In the beginning thought Donald Crowhurst

The Strange Voyage of Donald Crowhurst: Nicholas Tomalin, Harmondsworth Press 1973

In the beginning, thought Crowhurst, there existed only a void, without any physical matter. Then, as a sudden change, matter arrived, disturbing the stable ‘system’ which had existed happily for billions of years. Next, life arrived, and after life, intelligence. Each new arrival caused an explosive change in the universe, disturbing the previous apparently stable system. The system always fights the new arrival, sometimes destroys it, but always loses in the end. Recently, man’s intelligence has been steadily growing and improving, thanks to brave original thinkers like Christ, Galileo, and Einstein, each of whom dared to disrupt the static system of human society in their time with a new idea. Because of their thinking, human progress has been accelerating. Intelligence has now grown so powerful, with all this accumulated knowledge, that it is ready to achieve the next ‘freeing’ of the intelligence or mind from its physical body, so that it leaps into an abstract existence.

The moment for the mind’s great jump out of our present biological system was at hand, Crowhurst thought. The man who was about to tell the world all about it, in the great tradition of Christ, Galileo and Einstein, was Crowhurst himself. When he uttered the message, everyone would instantly see the truth of it, and this would force them all to make the great effort of free will necessary to leap into abstract existence.

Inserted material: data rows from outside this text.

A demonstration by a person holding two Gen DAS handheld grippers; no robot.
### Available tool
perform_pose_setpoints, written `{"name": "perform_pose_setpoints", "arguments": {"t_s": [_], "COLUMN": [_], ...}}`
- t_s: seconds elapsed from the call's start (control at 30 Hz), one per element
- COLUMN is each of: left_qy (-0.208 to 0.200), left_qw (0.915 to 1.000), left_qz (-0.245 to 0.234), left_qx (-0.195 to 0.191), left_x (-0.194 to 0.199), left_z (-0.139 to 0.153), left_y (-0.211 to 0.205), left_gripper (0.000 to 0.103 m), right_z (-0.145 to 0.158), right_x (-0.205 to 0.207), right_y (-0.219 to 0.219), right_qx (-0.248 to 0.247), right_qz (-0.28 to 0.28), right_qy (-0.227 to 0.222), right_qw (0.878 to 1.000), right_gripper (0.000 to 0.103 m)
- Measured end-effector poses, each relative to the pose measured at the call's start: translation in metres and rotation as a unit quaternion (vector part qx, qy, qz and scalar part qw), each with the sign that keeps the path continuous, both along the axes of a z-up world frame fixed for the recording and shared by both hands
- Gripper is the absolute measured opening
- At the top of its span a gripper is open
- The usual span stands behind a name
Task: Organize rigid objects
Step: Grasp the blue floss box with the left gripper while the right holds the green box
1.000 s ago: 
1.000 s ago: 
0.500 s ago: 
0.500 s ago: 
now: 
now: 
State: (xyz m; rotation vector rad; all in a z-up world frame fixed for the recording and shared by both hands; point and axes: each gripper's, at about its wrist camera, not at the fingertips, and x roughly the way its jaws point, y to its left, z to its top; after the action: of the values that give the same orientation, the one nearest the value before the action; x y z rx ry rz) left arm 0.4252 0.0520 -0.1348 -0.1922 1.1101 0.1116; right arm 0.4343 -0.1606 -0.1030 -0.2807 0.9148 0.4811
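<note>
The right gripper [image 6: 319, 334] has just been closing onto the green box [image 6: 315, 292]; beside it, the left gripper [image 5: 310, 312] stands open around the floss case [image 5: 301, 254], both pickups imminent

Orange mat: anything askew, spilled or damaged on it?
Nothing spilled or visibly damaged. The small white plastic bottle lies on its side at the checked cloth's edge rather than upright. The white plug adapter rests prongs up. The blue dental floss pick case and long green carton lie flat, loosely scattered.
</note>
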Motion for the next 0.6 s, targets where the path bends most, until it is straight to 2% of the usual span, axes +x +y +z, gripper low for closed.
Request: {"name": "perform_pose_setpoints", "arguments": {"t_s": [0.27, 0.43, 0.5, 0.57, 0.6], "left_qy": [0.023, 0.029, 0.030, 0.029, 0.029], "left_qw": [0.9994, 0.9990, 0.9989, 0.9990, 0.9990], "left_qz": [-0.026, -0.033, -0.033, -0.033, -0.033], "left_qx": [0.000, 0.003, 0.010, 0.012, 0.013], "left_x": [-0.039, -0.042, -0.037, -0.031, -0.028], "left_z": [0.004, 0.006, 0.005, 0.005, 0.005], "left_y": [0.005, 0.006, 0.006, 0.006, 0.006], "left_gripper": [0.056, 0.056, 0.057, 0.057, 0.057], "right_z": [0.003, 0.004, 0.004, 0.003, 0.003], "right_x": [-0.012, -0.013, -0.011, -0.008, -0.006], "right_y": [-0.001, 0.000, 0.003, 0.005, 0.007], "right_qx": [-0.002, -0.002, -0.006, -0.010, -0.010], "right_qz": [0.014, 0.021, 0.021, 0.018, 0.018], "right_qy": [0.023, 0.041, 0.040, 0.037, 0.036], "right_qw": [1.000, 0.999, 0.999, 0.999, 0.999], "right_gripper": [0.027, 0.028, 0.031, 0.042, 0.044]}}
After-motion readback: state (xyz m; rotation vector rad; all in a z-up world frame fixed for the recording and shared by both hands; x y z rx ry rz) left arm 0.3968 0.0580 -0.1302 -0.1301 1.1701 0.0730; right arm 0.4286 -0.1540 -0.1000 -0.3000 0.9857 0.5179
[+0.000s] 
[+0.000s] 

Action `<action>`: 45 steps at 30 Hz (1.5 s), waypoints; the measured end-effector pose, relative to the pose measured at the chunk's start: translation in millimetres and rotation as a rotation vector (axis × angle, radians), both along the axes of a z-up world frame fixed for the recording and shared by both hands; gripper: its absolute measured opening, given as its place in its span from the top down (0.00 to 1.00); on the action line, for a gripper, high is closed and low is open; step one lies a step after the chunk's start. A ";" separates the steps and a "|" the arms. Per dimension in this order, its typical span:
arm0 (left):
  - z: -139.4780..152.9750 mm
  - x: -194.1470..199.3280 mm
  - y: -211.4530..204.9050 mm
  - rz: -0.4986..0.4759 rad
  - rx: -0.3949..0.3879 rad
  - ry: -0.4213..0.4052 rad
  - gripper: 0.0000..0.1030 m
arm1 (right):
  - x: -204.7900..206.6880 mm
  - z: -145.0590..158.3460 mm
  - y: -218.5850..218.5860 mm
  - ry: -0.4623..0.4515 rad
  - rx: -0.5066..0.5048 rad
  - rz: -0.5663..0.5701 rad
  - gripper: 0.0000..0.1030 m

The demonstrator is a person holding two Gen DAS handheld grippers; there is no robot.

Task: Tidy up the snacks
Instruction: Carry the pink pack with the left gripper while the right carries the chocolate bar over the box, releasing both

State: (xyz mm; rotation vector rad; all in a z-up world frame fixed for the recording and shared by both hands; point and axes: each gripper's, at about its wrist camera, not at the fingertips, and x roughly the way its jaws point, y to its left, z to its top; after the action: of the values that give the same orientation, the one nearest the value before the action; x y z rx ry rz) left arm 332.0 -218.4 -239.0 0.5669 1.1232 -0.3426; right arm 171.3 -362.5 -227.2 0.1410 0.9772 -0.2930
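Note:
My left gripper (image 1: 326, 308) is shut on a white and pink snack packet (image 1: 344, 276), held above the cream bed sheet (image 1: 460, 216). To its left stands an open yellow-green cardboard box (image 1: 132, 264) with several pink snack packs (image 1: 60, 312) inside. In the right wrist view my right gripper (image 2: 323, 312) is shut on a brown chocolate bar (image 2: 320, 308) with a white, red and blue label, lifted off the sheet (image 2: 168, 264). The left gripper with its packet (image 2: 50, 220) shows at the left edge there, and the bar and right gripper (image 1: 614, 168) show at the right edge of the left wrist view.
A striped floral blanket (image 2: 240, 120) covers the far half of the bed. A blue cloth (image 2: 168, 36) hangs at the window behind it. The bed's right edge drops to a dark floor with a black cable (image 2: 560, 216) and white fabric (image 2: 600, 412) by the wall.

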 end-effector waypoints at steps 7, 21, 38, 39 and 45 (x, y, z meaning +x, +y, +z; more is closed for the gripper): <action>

Furthermore, anyone who made this leap became like a God. Probably ‘God’ was only a name to describe minds in the past that had managed the leap. Provided we were all very intelligent. Which also meant being very loving to our fellow men, we were all like Gods. To ensure we loved everyone, we had to look upon life as a great game, played with infinite understanding, and no hostility.

All this is clothed in the jargon language of a variety of sciences. Each new phase, for instance, Crowhurst calls the change from ‘first-order differentials’ to ‘second-order differentials’ borrowing the language of calculus. At one point he changes his imagery and describes it in terms of biology, using the idea of a parasite living off a host animal:

“…the arrival of each parasite brings about an increase in the tempo of the Drama, causing first-order differentials in its own lifetime within the host, and second-order differentials within the host to the host etc, etc.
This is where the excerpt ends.